“Thanks for riding! These rides are the reason my husband is doing as well as he is.”
Heartfelt words from a stranger mean so much when you’re riding for a cause. At the MS rides, you hear these words, “Thanks for riding” over and over and over again. The gratitude of the people who have MS or who have family members with MS overwhelms.
No thanks necessary. I’m thankful that the National MS Society organize these rides. These rides give me a chance to make a difference in the lives of people who are struggling by doing something that I love – riding my bike with friends and struggling myself.
The route we ride is sixty-five miles. To more seasoned cyclists, this may sound inferior – to those who never pedal further than down the street with their kids, this may sound unbelievable. But to me, it’s the sweet spot.

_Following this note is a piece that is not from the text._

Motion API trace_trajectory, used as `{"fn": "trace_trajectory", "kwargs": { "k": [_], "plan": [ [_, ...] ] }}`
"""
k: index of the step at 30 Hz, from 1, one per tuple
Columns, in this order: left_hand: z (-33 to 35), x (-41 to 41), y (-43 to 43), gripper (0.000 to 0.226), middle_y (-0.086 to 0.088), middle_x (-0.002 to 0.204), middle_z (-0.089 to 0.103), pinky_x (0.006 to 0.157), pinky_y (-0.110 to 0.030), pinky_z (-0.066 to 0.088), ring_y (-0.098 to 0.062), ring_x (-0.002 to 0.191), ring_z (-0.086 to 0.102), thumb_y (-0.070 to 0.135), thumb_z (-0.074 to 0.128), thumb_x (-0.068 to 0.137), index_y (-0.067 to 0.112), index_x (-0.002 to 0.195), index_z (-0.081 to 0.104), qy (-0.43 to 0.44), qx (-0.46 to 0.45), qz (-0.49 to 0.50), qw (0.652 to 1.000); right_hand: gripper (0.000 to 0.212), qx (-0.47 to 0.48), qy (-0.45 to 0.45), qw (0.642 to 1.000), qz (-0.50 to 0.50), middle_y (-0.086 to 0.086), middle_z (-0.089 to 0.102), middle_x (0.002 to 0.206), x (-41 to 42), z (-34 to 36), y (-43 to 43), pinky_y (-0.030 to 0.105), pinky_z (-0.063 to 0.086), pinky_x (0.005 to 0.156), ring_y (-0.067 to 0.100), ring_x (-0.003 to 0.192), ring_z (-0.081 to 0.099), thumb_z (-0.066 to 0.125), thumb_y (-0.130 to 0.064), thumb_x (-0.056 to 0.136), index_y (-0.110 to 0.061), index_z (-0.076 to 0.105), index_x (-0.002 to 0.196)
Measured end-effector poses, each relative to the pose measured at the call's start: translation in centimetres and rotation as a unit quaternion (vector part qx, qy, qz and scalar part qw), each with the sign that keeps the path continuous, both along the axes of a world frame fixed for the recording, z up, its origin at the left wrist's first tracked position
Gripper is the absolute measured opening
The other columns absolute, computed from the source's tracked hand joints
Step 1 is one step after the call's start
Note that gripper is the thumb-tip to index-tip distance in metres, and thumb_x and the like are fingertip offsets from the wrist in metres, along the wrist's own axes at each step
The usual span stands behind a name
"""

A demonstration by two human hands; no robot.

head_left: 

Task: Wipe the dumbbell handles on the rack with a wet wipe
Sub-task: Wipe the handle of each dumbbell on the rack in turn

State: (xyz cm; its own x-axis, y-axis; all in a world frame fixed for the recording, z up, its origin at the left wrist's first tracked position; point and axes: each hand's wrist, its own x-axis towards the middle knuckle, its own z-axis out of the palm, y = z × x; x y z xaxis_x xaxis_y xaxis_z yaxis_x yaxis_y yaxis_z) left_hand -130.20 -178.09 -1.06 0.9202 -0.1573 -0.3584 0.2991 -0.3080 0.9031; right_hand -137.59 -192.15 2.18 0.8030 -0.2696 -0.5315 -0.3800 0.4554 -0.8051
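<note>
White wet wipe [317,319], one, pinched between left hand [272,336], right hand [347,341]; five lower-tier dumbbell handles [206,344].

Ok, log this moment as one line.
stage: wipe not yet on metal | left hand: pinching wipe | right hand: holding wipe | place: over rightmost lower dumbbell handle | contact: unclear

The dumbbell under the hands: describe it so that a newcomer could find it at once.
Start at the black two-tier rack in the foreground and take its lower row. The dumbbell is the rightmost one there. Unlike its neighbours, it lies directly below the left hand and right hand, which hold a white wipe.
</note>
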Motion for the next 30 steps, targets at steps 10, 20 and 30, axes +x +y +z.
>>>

The first 50 miles seem to unfold under me with minimal effort. I struggle over a few hills, but essentially, they melt away under the spinning tires and turning cranks. The last 15 miles always become a real struggle. Even with the rest stop at mile 52, I struggle to make it to the end of the route each year.
Our route takes us over familiar roads from my childhood. Roads with names that I remember from Dad’s fire radio. Sixes Bridge Road. Bullfrog Road. Motter’s Station Road. Mumma Ford Road. Bollinger School Road. Barlow 2 Tavern’s Road.
The list goes on.
These roads, named after people, destinations, or wildlife wind their ways through open space marked with cornfields and soy fields flanked by barbed wire and treelines. The roads submit to the landscape in ways that reveal their age – following a stream rather than crossing it, rising with a hill instead of cutting through it, abruptly turning to avoid a house that has stood for over a hundred years. These roads are the scene of many single car accidents involving 16-year-old boys with too much testosterone and not enough sense.
The Mason-Dixon Challenge runs through the open space skirting the towns of my youth, Gettysburg, Fairfield, Emmitsburg, Rocky Ridge, Thurmont, Taneytown, Harney, Barlow and Two Taverns. These are towns from which I could not wait to escape; I hardly looked back when I left 23 years ago. Now, I am drawn back each year and left with a yearning for open space when I return to my suburban home.